So I’ve been messing around with parent-child stre...
# singer-tap-development
m
So I’ve been messing around with parent-child streams, and I’d like to mention couple things I’ve found. •
get_child_context()
gets called after
post_process()
. Would it not make more sense to call
get_child_context()
on the unprocessed record? For example, I had to output a json string as the value of a column in the final record, but I needed a value from within the json string for
get_child_context()
.
get_child_context()
being called on the post-processed record caused me to have to
json.loads(record)
, which seems like an unnecessary step. • It would be nice to be able to access the
context
passed to a child stream from any section of the stream. For example, my parent stream might pass a list of ids to query in the child, but the child endpoint only takes a single id per query. It would be helpful to be able to access the
context
from
get_next_page_token()
and pop the id off as needed instead of writing indexing logic within
get_next_page_token()
. I’m sure there are other areas that
context
would be helpful to access that aren’t currently accessible, but this is just the most immediate example I have. • It could also be helpful to have some sort of mechanism to build up a
context
in a parent stream to pass to a child.

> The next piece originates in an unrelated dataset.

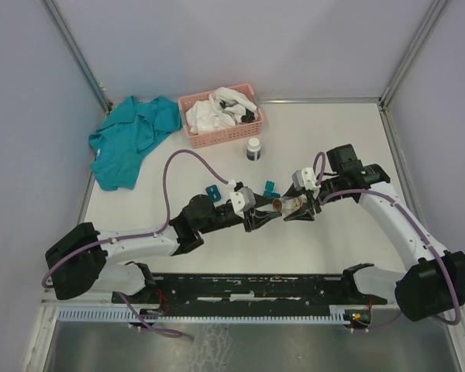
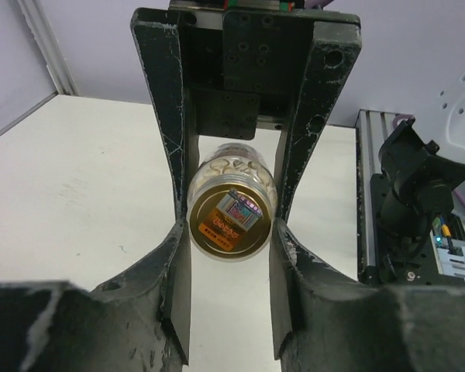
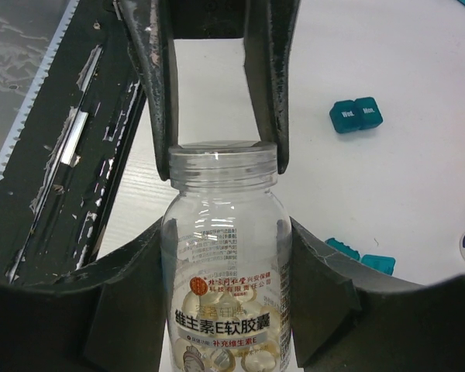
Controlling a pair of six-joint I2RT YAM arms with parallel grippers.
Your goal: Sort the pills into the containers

Since
get_child_context()
is called on each record, you may be able to only pull on value from that record, but it’s possible that the child stream can take in a list of values per request. So if there are N records produced from the parent stream, the current implementation means you have to make N calls to the API via the child stream. Building a context to pass to the child would mean you could make just one call. Maybe there is a way to access the
context
from anywhere within a stream, but I’m just unaware of it.